**DATASET RECORDS:**
- - - - -
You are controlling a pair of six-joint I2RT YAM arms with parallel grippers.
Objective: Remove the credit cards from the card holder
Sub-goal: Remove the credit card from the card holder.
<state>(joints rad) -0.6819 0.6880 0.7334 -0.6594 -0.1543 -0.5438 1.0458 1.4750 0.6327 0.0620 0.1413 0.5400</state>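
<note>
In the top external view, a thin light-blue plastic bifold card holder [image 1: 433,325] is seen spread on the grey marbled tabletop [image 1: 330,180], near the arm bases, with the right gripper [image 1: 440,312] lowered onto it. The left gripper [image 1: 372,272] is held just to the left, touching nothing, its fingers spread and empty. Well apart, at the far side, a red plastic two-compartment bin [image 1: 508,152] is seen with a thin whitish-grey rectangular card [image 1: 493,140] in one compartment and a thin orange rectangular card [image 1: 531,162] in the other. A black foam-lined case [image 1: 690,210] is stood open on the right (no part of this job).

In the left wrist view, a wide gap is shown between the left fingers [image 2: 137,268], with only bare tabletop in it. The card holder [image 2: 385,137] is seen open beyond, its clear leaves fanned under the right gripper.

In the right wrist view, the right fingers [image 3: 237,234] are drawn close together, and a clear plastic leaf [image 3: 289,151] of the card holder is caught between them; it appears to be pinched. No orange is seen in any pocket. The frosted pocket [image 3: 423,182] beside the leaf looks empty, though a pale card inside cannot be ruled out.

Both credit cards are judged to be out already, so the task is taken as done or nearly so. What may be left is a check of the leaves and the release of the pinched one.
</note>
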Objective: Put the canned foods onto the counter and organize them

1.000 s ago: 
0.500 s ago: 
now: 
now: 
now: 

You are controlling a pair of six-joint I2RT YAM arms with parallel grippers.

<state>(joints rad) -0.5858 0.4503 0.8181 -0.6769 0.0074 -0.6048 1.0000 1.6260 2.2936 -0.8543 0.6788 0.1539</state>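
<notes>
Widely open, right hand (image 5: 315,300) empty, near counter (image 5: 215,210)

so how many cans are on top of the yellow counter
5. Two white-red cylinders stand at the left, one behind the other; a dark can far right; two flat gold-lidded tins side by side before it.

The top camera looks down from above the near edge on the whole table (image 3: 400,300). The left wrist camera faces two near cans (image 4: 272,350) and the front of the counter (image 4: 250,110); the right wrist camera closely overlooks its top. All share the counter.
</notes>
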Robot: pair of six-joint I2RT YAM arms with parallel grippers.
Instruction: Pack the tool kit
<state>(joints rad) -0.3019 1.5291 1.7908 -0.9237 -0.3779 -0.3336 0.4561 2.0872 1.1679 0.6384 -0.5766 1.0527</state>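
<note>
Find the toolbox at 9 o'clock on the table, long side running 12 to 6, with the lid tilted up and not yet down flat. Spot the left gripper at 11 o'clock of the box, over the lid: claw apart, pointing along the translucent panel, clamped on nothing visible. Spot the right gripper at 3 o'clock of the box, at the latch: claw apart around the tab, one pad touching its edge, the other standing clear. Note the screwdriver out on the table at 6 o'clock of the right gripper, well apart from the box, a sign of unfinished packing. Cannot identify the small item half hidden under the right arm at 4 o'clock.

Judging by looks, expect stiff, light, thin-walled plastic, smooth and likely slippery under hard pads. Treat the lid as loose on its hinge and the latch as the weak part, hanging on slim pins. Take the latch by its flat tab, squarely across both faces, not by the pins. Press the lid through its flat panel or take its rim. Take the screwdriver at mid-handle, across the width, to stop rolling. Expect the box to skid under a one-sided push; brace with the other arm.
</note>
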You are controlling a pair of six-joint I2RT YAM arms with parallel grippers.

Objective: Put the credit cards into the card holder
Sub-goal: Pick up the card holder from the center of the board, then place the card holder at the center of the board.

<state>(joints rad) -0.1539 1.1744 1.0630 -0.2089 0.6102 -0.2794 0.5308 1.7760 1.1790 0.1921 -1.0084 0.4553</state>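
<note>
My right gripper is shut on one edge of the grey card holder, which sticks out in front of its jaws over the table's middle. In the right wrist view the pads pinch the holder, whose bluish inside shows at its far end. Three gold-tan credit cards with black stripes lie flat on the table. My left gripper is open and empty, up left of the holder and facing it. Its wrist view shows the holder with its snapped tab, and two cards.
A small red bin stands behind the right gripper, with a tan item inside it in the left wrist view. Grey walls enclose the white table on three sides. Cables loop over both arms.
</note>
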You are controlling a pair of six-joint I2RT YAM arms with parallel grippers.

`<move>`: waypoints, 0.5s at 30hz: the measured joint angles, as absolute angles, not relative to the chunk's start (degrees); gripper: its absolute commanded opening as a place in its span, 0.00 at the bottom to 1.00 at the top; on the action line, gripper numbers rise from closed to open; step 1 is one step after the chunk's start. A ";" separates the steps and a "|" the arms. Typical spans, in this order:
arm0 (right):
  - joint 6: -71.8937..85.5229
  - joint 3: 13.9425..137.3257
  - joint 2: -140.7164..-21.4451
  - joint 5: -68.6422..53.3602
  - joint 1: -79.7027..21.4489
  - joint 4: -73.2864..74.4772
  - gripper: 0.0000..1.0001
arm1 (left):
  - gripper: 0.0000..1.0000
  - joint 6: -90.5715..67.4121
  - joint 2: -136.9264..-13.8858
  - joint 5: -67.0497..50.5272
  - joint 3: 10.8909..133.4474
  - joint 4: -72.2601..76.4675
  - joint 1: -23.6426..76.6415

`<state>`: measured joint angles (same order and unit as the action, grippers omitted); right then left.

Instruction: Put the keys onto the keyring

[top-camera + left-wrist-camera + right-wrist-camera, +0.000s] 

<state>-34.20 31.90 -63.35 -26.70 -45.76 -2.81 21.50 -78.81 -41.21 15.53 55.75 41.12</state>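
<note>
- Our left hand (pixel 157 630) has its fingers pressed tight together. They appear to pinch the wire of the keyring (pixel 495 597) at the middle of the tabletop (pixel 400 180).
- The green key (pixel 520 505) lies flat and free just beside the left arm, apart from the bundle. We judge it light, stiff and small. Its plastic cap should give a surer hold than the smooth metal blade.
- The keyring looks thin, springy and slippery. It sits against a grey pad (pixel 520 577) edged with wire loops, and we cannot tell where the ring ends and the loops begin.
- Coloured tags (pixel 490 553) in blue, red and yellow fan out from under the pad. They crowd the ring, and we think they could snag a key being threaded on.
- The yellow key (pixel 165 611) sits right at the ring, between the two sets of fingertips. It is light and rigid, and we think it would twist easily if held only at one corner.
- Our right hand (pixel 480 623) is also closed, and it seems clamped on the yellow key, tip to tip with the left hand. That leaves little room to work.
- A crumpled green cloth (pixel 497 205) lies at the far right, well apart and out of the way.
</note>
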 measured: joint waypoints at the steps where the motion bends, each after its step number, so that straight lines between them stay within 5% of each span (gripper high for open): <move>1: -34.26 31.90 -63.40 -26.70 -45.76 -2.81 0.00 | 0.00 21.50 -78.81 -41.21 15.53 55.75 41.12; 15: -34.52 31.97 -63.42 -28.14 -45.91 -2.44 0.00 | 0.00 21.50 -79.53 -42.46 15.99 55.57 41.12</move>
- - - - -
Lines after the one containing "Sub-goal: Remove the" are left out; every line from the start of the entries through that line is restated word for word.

You are controlling a pair of six-joint I2RT YAM arms with parallel grippers.
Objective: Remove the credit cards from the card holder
Sub-goal: Remove the credit card from the card holder.

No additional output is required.